Search the material below for the string "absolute" and list each line that holds it.

● Information supplied:
--- START ---

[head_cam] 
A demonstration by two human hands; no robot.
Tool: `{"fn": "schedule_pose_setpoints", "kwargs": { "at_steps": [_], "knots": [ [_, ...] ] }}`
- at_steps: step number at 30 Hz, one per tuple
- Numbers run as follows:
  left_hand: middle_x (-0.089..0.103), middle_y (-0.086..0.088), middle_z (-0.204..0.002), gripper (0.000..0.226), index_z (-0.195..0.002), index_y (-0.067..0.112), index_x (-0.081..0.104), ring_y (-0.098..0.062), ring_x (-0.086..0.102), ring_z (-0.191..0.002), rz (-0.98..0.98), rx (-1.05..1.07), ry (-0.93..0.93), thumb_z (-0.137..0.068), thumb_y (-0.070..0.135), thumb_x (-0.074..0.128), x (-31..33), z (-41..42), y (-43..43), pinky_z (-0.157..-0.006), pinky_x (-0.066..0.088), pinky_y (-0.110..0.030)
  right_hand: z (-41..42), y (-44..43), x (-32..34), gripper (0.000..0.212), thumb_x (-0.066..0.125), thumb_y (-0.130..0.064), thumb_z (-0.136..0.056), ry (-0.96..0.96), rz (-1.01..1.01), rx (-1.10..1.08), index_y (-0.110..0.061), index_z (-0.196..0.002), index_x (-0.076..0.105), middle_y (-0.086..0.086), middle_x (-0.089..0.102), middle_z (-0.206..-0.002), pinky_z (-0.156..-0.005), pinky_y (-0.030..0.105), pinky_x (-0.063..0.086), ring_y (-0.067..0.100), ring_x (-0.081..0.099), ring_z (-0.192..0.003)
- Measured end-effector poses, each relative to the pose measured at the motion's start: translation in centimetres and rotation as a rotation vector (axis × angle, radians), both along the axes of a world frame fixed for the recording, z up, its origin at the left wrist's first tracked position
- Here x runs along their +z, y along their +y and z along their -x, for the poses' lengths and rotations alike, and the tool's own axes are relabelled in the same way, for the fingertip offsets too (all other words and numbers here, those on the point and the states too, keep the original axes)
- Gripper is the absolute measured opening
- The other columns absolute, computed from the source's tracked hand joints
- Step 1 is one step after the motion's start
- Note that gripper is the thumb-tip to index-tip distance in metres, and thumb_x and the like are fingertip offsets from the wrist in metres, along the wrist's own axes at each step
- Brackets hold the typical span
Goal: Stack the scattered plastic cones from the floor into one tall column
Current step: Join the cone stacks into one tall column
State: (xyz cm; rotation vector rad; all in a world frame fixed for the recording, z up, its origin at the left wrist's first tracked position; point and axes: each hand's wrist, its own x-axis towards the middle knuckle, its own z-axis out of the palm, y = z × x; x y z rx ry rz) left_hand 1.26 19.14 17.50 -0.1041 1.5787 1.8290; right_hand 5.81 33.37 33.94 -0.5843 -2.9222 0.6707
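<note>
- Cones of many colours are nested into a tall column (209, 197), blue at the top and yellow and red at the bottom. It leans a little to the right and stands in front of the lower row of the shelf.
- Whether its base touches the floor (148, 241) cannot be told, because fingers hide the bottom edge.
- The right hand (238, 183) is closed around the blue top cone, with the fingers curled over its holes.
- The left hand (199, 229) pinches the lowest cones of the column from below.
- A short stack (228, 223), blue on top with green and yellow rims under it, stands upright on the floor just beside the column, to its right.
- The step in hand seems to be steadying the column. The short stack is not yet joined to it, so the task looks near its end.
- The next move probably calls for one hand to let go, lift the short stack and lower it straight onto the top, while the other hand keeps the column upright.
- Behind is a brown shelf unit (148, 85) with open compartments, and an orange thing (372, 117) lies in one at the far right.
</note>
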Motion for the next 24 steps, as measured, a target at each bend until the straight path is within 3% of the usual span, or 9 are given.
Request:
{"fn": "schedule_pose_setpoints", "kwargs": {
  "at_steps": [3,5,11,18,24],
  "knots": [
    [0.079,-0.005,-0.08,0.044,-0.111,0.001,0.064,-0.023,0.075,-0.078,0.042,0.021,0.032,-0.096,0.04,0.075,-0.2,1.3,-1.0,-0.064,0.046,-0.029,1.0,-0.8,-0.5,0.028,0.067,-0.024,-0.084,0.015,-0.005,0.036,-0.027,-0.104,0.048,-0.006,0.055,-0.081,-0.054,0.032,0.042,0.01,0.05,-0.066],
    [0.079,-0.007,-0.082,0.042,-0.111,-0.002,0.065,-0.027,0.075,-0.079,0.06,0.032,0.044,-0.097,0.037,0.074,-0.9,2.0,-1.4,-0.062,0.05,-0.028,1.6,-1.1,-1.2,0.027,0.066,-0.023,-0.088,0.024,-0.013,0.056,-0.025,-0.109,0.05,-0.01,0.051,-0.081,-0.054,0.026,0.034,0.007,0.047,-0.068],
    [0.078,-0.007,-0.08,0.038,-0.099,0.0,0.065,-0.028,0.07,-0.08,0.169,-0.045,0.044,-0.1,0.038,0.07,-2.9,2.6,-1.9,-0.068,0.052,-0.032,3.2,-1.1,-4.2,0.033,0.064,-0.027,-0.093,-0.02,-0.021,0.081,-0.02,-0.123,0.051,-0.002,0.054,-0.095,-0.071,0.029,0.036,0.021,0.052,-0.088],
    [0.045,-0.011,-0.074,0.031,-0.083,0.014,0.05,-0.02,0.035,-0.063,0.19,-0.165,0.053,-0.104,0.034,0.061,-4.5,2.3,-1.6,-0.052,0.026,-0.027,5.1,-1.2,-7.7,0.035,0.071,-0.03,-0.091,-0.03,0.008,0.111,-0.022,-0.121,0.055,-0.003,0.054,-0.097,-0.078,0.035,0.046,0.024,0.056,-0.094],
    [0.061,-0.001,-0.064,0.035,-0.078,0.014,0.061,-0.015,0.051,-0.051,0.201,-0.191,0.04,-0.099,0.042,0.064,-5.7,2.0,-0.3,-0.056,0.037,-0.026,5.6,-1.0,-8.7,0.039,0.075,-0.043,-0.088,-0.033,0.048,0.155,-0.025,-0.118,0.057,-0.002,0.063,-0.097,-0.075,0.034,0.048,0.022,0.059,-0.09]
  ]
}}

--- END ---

● Exercise solution:
- Gripper is the absolute measured opening
- The other columns absolute, computed from the source's tracked hand joints

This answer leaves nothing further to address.